*Problem to work on*
Lift out all lines below that contain "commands".

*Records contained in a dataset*
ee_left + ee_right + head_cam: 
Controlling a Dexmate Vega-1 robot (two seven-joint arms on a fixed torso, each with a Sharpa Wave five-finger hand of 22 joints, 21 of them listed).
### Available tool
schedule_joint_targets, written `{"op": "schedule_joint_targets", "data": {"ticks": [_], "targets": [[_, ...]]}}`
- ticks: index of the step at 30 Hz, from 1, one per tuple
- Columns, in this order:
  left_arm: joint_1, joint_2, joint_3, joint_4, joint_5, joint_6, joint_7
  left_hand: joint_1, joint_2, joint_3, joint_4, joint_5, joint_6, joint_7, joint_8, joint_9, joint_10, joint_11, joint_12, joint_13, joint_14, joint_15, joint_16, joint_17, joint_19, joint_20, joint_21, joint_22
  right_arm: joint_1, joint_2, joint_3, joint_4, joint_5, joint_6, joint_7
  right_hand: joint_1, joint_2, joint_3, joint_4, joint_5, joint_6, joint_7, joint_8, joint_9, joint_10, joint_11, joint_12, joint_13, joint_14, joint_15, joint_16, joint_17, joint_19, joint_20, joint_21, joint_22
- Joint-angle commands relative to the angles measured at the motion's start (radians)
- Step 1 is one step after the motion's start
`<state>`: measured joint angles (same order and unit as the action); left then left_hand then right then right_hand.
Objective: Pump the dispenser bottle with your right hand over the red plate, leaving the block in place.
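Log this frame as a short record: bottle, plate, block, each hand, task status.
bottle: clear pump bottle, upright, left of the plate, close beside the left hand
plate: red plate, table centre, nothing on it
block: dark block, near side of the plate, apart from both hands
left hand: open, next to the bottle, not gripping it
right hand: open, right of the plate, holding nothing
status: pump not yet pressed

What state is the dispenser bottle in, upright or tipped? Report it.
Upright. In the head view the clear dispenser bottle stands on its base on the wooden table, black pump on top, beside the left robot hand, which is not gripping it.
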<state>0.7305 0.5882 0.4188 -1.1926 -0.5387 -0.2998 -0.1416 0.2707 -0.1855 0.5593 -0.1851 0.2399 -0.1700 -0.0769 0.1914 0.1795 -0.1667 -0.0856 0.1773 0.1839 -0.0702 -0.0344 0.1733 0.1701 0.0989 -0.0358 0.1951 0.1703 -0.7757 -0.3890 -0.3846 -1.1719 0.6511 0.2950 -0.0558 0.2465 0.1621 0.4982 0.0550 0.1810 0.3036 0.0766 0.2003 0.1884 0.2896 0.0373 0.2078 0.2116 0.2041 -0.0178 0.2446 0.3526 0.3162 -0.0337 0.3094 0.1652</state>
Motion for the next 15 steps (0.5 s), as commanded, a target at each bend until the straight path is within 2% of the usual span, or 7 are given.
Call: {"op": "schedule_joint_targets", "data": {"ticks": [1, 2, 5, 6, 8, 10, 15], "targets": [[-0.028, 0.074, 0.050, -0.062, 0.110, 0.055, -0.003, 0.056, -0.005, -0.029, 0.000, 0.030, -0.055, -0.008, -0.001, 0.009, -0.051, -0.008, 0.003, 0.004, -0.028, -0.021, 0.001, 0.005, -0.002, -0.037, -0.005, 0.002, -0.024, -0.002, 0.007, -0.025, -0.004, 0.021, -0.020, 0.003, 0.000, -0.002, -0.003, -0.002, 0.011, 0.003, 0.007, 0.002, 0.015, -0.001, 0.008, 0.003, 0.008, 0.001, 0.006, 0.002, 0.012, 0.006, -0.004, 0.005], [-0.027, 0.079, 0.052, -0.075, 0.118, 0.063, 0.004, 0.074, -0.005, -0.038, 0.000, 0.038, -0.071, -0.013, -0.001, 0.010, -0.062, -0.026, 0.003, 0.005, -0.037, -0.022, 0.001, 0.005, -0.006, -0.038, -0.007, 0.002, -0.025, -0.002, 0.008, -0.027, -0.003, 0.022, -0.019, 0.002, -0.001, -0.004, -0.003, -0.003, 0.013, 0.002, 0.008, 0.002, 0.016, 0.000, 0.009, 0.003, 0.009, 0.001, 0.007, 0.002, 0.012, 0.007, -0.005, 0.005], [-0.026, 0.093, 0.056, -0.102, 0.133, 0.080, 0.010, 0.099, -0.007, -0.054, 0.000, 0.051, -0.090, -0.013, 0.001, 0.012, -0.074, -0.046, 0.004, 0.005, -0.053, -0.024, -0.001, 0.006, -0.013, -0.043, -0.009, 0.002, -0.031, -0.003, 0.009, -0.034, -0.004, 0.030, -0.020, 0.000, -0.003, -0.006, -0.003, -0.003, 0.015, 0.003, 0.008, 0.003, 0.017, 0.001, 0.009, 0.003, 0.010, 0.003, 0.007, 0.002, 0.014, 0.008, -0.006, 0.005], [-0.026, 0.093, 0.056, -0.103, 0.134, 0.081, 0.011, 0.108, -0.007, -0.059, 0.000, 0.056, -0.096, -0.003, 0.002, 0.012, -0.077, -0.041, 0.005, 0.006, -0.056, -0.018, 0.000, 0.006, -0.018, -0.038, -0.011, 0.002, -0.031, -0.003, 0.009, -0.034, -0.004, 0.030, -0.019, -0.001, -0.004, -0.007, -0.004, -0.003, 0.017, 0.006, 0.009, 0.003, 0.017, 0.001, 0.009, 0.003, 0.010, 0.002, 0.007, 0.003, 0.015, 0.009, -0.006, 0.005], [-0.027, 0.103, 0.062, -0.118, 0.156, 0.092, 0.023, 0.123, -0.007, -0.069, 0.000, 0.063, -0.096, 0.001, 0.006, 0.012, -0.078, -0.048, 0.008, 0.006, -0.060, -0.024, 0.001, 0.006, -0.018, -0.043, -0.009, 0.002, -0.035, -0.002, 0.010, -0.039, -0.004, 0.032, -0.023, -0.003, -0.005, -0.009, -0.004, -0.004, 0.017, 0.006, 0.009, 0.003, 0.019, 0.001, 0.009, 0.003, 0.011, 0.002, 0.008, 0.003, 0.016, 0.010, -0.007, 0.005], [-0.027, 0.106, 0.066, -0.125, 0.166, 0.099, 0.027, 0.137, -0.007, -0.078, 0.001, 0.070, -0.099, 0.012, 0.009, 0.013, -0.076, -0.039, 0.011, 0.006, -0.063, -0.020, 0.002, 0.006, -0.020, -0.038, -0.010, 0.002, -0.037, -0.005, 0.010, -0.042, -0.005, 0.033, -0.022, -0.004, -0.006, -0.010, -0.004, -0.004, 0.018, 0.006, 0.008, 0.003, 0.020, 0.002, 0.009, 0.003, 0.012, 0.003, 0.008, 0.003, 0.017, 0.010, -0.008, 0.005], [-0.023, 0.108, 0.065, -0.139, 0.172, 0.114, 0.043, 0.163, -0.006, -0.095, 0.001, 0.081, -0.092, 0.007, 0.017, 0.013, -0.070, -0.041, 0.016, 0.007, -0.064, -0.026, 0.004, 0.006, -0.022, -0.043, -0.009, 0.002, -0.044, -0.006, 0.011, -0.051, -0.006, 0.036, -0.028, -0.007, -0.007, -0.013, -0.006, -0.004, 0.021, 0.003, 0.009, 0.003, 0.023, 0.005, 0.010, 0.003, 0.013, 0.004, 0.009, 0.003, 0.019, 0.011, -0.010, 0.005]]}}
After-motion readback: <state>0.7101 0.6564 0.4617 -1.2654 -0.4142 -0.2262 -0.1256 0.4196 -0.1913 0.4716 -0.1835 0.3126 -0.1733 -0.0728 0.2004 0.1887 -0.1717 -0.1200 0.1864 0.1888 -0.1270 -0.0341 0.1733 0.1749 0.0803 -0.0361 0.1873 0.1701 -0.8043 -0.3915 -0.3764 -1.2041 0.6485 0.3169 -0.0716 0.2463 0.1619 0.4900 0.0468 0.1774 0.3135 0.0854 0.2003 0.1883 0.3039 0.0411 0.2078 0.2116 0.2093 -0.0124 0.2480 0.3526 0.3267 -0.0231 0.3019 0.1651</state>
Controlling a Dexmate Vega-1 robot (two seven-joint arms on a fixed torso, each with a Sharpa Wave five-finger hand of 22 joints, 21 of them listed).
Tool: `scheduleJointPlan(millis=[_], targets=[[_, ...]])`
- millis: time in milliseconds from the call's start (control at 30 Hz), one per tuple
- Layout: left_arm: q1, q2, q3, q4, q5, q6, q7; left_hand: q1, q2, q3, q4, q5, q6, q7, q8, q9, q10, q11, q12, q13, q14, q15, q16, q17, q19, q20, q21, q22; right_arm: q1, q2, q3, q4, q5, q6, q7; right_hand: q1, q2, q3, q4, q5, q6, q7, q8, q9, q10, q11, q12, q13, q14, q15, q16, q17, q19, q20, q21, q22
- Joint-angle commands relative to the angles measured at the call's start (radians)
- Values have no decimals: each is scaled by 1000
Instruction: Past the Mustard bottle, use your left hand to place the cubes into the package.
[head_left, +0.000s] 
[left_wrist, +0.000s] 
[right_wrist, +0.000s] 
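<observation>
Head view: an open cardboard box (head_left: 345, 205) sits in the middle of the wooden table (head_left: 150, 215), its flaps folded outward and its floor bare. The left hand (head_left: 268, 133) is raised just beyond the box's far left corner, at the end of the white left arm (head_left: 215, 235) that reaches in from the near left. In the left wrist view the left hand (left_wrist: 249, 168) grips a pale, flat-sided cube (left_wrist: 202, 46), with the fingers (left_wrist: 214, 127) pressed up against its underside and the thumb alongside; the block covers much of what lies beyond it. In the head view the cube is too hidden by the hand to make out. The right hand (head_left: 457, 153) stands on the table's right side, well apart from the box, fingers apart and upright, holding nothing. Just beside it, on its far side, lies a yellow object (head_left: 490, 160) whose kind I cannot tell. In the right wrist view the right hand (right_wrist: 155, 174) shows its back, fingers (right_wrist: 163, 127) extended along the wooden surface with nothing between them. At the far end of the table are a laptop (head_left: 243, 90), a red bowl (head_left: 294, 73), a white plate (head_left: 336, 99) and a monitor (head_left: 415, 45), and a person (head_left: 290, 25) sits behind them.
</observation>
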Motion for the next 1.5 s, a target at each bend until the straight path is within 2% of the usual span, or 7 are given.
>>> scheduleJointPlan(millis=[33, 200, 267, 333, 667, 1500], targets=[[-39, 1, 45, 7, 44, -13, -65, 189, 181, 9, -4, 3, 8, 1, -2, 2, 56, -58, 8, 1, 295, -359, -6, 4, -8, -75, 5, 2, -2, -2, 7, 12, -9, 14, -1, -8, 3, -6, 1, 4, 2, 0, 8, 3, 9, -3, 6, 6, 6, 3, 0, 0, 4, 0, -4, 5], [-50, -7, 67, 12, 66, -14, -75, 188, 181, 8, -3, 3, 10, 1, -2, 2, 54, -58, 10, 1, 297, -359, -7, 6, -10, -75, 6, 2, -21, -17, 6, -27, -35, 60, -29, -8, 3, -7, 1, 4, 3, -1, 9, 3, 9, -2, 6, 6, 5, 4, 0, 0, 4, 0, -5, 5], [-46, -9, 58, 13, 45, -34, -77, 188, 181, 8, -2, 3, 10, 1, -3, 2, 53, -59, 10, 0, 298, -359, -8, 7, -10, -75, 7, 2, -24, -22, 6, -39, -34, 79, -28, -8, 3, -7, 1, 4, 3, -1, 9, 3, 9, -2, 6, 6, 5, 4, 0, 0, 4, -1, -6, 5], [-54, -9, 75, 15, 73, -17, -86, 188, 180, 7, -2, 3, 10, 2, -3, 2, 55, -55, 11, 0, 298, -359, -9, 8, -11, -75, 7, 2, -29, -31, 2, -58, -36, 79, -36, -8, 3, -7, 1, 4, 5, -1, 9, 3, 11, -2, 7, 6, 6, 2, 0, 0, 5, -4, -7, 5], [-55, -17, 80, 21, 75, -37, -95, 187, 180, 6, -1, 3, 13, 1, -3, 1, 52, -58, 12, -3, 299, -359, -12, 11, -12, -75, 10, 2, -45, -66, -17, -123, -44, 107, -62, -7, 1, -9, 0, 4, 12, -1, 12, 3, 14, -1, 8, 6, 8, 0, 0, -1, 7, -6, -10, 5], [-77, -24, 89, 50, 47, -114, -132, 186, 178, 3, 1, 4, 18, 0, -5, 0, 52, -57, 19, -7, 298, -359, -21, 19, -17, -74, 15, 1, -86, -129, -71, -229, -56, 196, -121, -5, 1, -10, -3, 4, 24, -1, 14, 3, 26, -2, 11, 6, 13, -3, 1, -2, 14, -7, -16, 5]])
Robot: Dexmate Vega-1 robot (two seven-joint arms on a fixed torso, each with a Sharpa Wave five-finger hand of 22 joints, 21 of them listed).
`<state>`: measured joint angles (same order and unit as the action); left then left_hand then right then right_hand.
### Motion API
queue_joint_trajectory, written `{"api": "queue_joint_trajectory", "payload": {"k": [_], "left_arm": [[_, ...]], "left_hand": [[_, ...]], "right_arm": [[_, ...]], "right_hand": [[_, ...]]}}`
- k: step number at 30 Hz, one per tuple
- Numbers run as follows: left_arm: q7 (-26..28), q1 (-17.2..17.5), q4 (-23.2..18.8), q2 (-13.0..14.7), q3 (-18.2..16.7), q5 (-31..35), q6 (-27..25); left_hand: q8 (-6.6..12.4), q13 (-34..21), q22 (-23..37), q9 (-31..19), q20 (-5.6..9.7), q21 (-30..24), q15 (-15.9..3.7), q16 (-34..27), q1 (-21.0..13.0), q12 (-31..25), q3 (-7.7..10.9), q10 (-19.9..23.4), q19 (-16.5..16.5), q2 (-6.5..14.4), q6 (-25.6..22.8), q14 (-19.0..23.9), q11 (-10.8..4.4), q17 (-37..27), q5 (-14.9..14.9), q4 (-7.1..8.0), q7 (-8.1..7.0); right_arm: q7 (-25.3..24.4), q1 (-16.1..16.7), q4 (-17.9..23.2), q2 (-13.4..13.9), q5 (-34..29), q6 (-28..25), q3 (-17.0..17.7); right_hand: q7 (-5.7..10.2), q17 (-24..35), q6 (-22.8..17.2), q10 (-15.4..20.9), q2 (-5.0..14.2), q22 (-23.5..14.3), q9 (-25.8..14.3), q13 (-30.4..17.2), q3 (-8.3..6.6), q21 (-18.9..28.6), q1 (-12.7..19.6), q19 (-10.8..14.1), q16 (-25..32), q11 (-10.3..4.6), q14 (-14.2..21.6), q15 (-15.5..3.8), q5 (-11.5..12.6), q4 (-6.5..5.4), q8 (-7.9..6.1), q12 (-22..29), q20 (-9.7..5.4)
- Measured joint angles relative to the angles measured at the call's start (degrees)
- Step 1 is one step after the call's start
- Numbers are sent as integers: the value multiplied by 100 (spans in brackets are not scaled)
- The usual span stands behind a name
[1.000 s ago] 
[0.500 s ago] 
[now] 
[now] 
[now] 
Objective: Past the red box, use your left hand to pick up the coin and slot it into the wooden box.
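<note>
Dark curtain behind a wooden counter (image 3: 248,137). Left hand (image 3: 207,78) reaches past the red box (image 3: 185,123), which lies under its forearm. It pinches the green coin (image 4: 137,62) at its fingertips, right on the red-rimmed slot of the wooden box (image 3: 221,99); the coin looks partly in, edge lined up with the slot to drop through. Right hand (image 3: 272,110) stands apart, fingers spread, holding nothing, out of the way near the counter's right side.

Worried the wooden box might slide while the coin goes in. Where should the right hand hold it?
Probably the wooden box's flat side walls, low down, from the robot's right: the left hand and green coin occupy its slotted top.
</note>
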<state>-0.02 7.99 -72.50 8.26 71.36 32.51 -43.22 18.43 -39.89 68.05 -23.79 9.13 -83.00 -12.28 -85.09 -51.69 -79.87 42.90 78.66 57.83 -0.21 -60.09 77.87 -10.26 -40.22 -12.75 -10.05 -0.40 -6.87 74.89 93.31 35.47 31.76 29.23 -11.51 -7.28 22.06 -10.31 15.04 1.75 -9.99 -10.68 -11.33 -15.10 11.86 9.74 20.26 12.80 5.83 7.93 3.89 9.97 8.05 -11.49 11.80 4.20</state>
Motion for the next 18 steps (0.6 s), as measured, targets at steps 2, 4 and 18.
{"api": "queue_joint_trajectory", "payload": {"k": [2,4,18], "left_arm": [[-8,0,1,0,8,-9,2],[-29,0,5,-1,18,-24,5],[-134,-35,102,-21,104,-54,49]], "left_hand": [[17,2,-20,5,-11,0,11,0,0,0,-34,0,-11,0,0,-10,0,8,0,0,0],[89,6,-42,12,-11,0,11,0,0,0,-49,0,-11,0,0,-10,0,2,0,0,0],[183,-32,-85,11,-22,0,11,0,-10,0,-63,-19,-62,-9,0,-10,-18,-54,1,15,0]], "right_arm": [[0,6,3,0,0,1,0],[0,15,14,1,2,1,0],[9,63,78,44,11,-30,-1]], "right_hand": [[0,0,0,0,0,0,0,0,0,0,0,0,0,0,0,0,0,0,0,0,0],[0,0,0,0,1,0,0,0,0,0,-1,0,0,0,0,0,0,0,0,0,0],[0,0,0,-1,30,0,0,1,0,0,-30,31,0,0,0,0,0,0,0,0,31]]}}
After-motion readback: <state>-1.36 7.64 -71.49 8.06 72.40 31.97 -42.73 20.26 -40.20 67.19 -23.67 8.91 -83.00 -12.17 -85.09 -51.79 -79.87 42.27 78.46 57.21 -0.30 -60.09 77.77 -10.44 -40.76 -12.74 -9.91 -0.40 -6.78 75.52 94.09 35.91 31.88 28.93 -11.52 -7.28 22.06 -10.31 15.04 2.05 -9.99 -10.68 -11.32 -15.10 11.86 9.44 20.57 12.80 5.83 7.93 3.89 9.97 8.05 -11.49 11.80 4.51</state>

*Output of the task*
- Joint-angle commands relative to the angles measured at the motion's start (radians)
- Joint-angle commands relative to the angles measured at the call's start (radians)

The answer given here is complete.